Book: The Cathedral and the Bazaar: Musings on Linux and Open Source by an Accidental Revolutionary

By Madanmohan Rao <madan@4Cplus.com>
Posted: ( 2001-01-19 10:09:57 EST by )

Eric Raymond, author of the popular Fetchmail utility, is one of the most dedicated Open Source advocates. In this book he looks at the development model of Linux, which overturned many of his pre-determined notions of how large and important software development projects should be handled. He compares the ``cathedral'' model of development followed by most of the commercial world with the ``bazaar'' model as followed by Linux developers. Also find some good insights into the future of software development in this book.



By Eric S. Raymond
1999 O’Reilly Publications, California
269 pages; US$19.95

The explosive growth of the Linux operating system, Apache Web server and indeed the Internet itself are testimony to the power of a style of networked collaboration called “Open Source,” based on the free sharing of source code so that others can improve on it. This free-flowing style of technology sharing has created unprecedented shifts in the power structures of the computer industry.

The growth, development trajectories, cultural underpinnings, intellectual foundations, business potential and challenges facing the Open Source movement are superbly articulated in Eric Raymond’s landmark manifesto, “The Cathedral and the Bazaar.”

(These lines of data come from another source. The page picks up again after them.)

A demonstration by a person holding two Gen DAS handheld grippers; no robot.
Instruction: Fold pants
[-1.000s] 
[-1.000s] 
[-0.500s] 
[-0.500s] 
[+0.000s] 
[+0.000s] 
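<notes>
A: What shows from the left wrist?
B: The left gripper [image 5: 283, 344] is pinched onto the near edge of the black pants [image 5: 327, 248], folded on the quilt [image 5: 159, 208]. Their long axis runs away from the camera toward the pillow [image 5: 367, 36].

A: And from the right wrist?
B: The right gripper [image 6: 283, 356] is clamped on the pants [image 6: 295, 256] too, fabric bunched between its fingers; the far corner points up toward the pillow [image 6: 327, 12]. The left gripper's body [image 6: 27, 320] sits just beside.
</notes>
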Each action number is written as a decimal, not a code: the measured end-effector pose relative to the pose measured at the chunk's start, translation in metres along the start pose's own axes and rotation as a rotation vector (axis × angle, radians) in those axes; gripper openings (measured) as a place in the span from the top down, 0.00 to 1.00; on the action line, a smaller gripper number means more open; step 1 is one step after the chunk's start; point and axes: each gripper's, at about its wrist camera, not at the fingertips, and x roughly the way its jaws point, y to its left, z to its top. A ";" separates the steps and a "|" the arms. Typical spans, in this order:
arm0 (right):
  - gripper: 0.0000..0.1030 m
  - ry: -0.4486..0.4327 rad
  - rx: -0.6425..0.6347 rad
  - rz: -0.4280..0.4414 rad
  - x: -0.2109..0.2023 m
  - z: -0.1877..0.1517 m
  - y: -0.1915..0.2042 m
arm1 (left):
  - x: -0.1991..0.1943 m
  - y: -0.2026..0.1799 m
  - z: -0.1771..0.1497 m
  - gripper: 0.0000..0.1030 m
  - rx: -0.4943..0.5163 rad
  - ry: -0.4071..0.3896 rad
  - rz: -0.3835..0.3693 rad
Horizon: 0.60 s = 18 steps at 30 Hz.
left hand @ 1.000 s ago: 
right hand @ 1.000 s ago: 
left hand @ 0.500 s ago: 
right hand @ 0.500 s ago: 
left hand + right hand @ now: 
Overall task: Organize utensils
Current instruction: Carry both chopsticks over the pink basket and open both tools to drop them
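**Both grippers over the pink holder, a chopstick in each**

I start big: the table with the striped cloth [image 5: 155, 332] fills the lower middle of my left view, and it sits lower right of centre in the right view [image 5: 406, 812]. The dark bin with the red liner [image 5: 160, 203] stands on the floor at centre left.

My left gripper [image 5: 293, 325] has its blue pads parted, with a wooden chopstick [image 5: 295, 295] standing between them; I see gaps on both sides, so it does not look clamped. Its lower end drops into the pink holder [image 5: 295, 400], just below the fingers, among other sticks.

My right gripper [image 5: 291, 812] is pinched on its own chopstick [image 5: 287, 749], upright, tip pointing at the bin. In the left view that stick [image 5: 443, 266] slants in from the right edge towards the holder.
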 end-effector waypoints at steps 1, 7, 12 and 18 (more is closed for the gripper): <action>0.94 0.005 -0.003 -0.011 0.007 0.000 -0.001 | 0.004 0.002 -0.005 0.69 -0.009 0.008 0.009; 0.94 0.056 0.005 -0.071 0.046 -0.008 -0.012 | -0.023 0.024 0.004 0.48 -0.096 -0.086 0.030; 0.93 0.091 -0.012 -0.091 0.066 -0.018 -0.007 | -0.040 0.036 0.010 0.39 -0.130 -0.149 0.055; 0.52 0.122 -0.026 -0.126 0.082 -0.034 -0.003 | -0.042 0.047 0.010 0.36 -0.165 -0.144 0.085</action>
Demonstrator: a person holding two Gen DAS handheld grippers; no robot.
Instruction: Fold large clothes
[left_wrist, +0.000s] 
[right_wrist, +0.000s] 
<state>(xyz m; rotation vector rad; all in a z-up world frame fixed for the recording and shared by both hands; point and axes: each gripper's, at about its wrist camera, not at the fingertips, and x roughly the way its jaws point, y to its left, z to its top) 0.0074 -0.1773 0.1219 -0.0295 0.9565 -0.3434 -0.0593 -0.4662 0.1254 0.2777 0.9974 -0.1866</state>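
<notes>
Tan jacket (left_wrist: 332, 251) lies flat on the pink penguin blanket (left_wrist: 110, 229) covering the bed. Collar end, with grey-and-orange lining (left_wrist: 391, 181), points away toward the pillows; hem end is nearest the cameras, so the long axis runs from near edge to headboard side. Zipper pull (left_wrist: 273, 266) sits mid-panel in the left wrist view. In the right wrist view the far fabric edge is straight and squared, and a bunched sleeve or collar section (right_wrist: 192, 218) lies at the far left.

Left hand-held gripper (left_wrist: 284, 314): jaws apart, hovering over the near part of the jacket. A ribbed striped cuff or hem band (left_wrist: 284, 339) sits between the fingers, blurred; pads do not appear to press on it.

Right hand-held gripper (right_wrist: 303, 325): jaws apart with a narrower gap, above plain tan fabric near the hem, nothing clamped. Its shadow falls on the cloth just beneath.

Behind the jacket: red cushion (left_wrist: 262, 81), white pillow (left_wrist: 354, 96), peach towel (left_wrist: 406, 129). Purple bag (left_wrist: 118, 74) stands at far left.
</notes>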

This book is about much more than computer science; it is a must read for anyone interested in the future of not just the software industry but of intellectual property, work culture, human motivation, Internet-driven global peering, and new business models in the Information Age.

Eric Raymond, author of email transport program Fetchmail, is widely regarded as an anthropologist, ethnographer, and historian of the Internet hacker culture. The Open Source revolution also owes some of its success to Raymond’s clear articulation of the power of the model, according to Bob Young, CEO of Linux distributor Red Hat.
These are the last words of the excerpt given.